Because livestock feed is made from row crops, the livestock industries in both Japan and Hawaiʻi have to deal with significantly higher imported livestock feed costs.
“The cost of feed is one of the primary reasons why Hawaiʻi’s livestock sectors are struggling,” Cooke said. “Hawaiʻi’s strongest livestock industry is cattle. This livestock sector survives because it minimizes its use of imported feed and depends on grass grazing. However, this means Hawaiʻi’s beef industry is highly sensitive to drought, which can significantly decrease grass production.”
Because of their geographic isolation, being sustainable and self-reliant is especially important for both Japan and Hawaiʻi. Both depend on food imports, especially from North America, for the majority of their populations’ caloric needs. According to a 2023 International Agricultural Trade Report, as Japan’s top agricultural supplier, the United States exported $14.6 billion of agricultural products in 2022. That roughly translated to 23% of Japan’s caloric needs. Similarly, most of Hawaiʻi’s food imports are from the U.S. mainland.
Geographic isolation, low food production, and dependence on food imports make it challenging to achieve food security, improve resilience, or manage supply chain disruptions like those experienced during the COVID-19 pandemic. For Japan and Hawaiʻi, these disruptions have the potential to become emergencies.
The United Nations’ Food and Agricultural Organization defines food self-sufficiency as “the extent to which a country can satisfy its food needs from its own domestic production.” The food self-sufficiency rate of certain food items is calculated by dividing the amount of domestic production by supplies needed for domestic consumption. According to MAFF, Japan’s food self-sufficiency rate on a calorie basis was 38% in 2021. In 2018, MAFF calculated the calorie-based food self-sufficiency rate for other countries including the United States at 132%, Canada at 266%, and France at 125 %. Referring to this estimate, MAFF has repeatedly expressed its concern about Japan’s low food self-sufficiency rate.

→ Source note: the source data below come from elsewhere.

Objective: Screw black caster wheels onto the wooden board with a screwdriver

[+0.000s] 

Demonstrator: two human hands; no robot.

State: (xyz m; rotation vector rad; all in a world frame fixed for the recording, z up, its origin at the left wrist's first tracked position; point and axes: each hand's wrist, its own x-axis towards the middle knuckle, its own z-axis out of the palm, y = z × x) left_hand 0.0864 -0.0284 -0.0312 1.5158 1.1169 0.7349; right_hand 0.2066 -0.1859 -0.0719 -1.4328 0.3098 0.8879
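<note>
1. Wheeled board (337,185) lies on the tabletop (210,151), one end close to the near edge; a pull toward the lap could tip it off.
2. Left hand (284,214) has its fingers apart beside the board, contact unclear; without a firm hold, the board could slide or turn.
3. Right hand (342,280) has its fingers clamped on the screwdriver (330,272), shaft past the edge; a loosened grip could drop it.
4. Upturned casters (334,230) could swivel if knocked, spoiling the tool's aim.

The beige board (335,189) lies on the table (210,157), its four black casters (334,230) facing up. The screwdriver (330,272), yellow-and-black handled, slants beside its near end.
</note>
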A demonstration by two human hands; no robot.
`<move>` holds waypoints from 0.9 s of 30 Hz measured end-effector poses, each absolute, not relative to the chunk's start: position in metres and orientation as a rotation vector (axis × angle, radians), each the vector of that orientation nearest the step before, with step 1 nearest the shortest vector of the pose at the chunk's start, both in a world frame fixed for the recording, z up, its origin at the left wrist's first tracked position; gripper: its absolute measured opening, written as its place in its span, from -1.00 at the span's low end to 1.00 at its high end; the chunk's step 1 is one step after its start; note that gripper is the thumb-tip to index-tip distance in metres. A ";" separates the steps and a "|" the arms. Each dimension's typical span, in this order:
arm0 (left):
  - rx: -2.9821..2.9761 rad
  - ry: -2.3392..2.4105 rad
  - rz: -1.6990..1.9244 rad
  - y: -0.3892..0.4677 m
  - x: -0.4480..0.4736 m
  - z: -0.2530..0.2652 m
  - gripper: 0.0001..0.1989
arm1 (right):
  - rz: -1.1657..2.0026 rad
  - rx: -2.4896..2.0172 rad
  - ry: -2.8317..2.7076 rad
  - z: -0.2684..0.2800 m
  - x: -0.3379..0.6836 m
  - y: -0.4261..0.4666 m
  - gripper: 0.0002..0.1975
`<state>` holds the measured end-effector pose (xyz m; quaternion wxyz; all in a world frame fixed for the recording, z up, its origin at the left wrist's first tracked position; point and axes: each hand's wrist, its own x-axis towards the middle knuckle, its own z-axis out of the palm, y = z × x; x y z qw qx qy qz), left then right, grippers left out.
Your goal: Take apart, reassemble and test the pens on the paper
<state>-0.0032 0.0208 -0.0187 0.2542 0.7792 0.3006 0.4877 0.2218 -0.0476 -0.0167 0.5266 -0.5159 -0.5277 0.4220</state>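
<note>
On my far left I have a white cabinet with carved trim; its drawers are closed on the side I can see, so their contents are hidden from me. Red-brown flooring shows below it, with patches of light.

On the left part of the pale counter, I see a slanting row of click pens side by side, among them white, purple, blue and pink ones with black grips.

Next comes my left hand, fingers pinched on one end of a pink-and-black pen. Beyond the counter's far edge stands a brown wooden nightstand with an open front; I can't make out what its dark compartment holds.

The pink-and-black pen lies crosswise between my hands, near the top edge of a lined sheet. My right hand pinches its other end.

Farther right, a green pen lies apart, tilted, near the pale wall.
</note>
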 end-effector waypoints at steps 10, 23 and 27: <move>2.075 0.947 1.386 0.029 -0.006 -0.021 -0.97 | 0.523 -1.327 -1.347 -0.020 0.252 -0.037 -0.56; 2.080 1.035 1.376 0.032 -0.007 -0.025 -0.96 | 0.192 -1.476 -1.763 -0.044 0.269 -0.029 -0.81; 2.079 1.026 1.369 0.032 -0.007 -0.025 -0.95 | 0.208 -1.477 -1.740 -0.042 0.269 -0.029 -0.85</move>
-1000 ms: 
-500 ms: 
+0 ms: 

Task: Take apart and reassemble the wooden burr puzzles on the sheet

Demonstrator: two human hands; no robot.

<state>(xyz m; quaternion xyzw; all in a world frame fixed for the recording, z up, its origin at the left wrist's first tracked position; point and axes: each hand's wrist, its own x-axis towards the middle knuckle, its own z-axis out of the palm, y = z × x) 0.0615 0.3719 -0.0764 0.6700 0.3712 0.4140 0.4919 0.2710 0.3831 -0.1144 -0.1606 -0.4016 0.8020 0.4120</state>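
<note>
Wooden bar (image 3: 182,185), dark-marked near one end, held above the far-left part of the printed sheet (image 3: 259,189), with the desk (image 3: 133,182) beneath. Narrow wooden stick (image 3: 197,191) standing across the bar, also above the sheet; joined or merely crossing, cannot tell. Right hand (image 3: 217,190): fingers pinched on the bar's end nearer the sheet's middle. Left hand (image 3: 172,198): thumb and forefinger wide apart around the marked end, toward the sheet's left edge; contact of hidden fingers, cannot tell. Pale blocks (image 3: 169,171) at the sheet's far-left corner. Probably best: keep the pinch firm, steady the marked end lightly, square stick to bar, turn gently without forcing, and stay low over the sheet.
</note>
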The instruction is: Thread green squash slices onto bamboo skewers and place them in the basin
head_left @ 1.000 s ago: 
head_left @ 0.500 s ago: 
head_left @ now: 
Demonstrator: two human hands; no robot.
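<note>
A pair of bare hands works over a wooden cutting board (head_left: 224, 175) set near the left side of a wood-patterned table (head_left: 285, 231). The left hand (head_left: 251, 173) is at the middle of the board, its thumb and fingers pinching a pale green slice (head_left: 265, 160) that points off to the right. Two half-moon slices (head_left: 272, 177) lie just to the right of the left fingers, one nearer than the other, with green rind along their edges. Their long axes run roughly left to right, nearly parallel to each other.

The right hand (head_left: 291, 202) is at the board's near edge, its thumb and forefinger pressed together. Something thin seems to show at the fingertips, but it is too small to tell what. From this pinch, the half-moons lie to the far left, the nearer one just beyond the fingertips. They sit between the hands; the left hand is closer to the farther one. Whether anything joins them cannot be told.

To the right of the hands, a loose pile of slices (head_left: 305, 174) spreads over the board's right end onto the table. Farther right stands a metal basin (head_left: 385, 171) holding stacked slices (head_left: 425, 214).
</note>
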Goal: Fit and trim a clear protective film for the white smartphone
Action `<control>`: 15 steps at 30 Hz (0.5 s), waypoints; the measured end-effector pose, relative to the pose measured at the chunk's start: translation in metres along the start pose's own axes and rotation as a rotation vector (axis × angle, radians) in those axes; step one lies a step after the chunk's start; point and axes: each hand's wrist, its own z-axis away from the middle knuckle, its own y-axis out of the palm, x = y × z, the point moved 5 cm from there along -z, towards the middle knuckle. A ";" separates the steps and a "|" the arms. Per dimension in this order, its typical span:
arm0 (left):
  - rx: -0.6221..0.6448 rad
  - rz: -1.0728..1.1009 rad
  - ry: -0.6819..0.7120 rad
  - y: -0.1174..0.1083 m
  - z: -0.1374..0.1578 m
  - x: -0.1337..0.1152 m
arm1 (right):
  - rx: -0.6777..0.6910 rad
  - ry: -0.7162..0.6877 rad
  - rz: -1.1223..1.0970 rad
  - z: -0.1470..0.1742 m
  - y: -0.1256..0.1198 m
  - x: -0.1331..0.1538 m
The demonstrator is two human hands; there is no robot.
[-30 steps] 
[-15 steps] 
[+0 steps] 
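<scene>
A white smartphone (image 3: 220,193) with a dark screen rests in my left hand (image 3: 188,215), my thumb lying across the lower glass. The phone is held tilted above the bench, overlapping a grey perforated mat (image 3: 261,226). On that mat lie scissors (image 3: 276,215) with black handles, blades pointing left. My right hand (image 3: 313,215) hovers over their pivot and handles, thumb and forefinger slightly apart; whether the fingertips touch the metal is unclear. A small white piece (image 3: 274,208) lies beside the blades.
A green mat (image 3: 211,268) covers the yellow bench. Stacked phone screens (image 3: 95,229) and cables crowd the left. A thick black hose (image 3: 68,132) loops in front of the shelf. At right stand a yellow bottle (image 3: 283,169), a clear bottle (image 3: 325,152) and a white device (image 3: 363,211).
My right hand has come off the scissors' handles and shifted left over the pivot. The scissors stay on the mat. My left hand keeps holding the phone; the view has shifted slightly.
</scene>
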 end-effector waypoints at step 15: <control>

With Hawaiʻi importing an estimated 80–90% of its food, its leaders need to recognize the risk to Hawaiʻi’s residents when it comes to food supply chain disruptions. “Unlike the other 49 states, Hawaiʻi’s geographic isolation creates so much food security risk for Hawaiʻi’s residents that Hawaiʻi state government support of local food production should not be viewed as subsidizing an industry, but as supporting a public safety tool such as a police department or fire department,” Cooke explained.
The Japanese government has long recognized the security risk that is present because Japan is not food self-sufficient. “Japan has reduced support for agriculture in recent decades, but even so, 41% of farmers’ revenue still comes from government subsidies, more than double the average of the Organization for Economic Co-operation and Development (OECD) group of wealthy nations,” according to an article by Daniel Leussink, titled “Insight: On Japan’s farms, a weakening yen adds to slow-burning discontent.” Meanwhile, according to Global Trade Magazine, the U.S. subsidizes its agriculture industry by only 12%.
While there are of course more shared connections and challenges relating to sustainable agriculture between Japan and Hawaiʻi, the few discussed here illustrate the value of innovative collaboration. For instance, tech and machinery developed for massive mainland farms is often not the right size for Hawaiʻi farms. During the 2023 Hawaii legislative session, a proposed bill would allow farmers to utilize farming equipment from Japan, with specific emphasis on small tractors.
With the bonds strengthened and fruitful discussions at the “Ties that Bind” summit, the shared challenges in the area of sustainable agriculture will provide a positive path forward towards innovative collaboration for present and future generations.